Dataset section:
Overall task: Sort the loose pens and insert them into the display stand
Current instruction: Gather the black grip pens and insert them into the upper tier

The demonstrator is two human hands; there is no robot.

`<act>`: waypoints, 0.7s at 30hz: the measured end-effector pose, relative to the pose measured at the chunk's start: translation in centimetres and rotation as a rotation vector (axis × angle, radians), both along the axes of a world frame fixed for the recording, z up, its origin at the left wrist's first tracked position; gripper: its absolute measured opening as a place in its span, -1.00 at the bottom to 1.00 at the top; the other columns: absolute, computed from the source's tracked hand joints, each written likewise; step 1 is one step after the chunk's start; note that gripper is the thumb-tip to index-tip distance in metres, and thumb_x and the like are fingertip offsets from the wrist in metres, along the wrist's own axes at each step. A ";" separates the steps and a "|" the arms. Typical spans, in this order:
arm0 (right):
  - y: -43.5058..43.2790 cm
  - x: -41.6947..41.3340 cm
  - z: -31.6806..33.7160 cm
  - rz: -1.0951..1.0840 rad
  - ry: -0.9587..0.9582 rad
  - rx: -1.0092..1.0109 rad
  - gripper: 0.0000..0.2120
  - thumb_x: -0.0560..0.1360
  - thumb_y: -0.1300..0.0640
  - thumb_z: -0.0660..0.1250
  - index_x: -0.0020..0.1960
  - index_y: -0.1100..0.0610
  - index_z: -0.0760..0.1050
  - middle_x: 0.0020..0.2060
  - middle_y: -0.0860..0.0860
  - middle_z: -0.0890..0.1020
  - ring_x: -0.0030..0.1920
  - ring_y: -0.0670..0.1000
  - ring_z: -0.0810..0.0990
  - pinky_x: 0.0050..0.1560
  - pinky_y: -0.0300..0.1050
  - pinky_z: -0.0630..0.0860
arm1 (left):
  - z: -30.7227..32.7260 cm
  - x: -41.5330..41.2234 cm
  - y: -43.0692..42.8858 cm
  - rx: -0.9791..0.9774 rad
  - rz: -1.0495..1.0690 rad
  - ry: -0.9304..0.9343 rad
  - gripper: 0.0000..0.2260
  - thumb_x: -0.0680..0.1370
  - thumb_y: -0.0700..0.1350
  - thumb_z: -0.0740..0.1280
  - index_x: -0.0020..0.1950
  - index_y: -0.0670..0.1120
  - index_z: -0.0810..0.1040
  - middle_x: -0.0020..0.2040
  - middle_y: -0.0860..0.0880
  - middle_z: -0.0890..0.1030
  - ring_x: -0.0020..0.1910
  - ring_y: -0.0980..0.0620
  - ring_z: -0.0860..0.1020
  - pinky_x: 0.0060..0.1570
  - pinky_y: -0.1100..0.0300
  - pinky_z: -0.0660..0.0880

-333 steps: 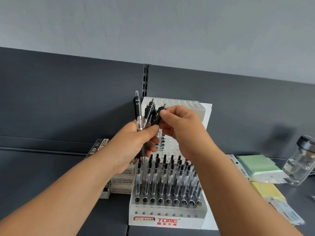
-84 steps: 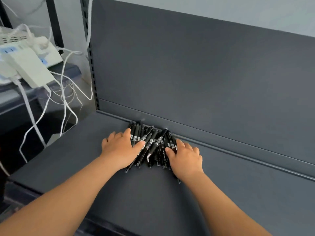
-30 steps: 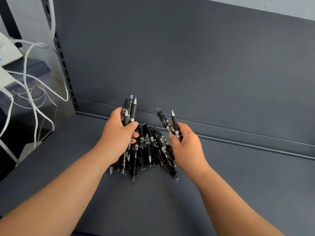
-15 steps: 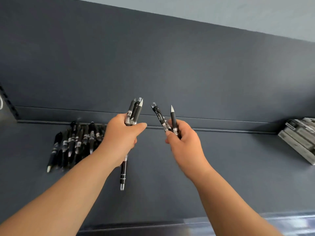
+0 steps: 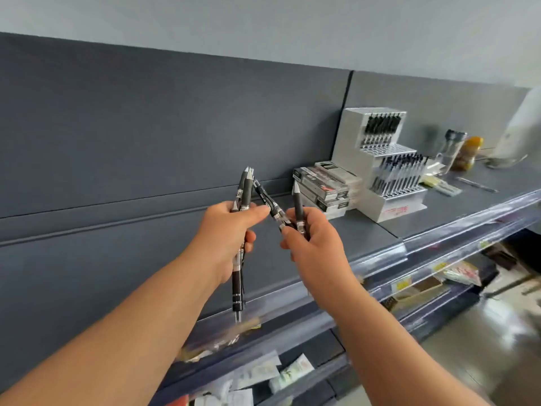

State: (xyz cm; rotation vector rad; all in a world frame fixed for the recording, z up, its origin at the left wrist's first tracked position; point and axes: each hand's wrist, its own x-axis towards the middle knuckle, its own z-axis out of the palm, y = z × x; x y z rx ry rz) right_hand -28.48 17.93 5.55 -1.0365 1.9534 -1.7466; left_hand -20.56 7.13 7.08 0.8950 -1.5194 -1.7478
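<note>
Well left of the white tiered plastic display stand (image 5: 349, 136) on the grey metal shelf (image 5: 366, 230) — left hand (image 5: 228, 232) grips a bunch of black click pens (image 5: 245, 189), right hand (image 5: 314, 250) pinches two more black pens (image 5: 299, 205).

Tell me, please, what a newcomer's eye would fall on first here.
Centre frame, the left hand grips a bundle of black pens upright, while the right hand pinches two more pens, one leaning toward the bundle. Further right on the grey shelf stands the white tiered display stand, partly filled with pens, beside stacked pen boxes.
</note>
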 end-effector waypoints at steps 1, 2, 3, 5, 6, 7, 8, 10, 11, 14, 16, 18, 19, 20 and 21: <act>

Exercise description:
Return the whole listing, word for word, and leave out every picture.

Response to the task:
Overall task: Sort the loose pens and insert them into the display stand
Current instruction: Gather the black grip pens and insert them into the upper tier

The demonstrator is two human hands; there is no robot.

`<act>`: waypoints, 0.7s at 30hz: the measured end-effector pose, relative to the pose measured at the chunk's start: translation in centimetres and rotation as a rotation vector (axis × angle, radians), both along the axes of a world frame fixed for the recording, z up, its origin at the left wrist's first tracked position; gripper: its absolute measured opening as a place in its span, -1.00 at the bottom to 1.00 at the top; the other columns: absolute, computed from the source's tracked hand joints, each written likewise; step 1 is one step after the chunk's start; note that gripper is the thumb-tip to index-tip distance in metres, and thumb_x and the like are fingertip offsets from the wrist in metres, along the wrist's own axes at each step. A ";" separates the steps and a "|" the arms. Typical spans, in this order:
arm0 (right):
  - y: -43.5058..43.2790 cm
  - x: -41.6947..41.3340 cm
  - z: -31.6806..33.7160 cm
  - rz: -1.0951..1.0840 rad
  - ry: -0.9587..0.9582 rad
  - rx: -1.0092..1.0109 rad
  - gripper: 0.0000..0.2120
  - thumb_x: -0.0560..0.1360
  - thumb_y: -0.1300..0.0640
  - thumb_z: -0.0660..0.1250
  - index_x: -0.0020..0.1960
  - index_y: -0.1100..0.0610
  - index_z: -0.0760..0.1050
  - middle_x: 0.0020..0.2060
  - middle_y: -0.0860..0.0860
  - middle_z: -0.0890..0.1020
  - ring_x: -0.0030..0.1920
  - ring_y: -0.0670..0.1000
  - ring_z: -0.0810..0.0990
  - pinky_x: 0.0050..0.1560
  - pinky_y: -0.0300..0.1050
  - pinky_z: -0.0630..0.0860
arm1 (left):
  - z: -30.7227..32.7260 cm
  - x: -41.5330..41.2234 cm
  - y: -43.0692..42.8858 cm
  - rx: -0.9791..0.9774 rad
  - rz: -1.0495..1.0690 rad
  - ry: -0.9304..0.9343 rad
  - gripper: 0.0000..0.2260
  - thumb_x: -0.0680..0.1370
  - thumb_y: -0.0700..0.1350
  - thumb_z: -0.0740..0.1280
  - index_x: -0.0020..0.1950
  - index_y: -0.0670..0.1120
  - index_z: -0.0810..0.1040
  - middle_x: -0.0020..0.2040
  - middle_y: -0.0860..0.0880
  - middle_z: -0.0890..0.1030
  - ring_x: -0.0020..0.1910
  - ring_y: -0.0980..0.0620
  - ring_z: -0.0860..0.1020
  - pinky_x: 0.0060..0.1570
  - pinky_y: -0.1100..0.0300
  - pinky_z: -0.0660..0.0880

-333 steps: 
-84 steps: 
-30 steps: 
-15 steps: 
+0 steps: 

State: (xyz cm; rotation vector rad; all in a world frame fixed for the recording, z up, its origin at the left wrist's first tracked position; point and axes: each hand's wrist, its own x-axis towards the middle knuckle, its own z-axis out of the palm, y = z × x; x y z rx ry rz) right_hand -28.48 17.93 5.55 -1.0365 1.9534 -1.7466; left_hand -20.56 7.13 7.08 0.8950 -1.5194 -1.7478
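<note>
Well left of the white tiered plastic display stand (image 5: 349, 136) on the grey metal shelf (image 5: 366, 230) — left hand (image 5: 228, 232) grips a bunch of black click pens (image 5: 245, 189), right hand (image 5: 314, 250) pinches two more black pens (image 5: 299, 205).

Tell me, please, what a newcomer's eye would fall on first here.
Centre frame, the left hand grips a bundle of black pens upright, while the right hand pinches two more pens, one leaning toward the bundle. Further right on the grey shelf stands the white tiered display stand, partly filled with pens, beside stacked pen boxes.
</note>
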 end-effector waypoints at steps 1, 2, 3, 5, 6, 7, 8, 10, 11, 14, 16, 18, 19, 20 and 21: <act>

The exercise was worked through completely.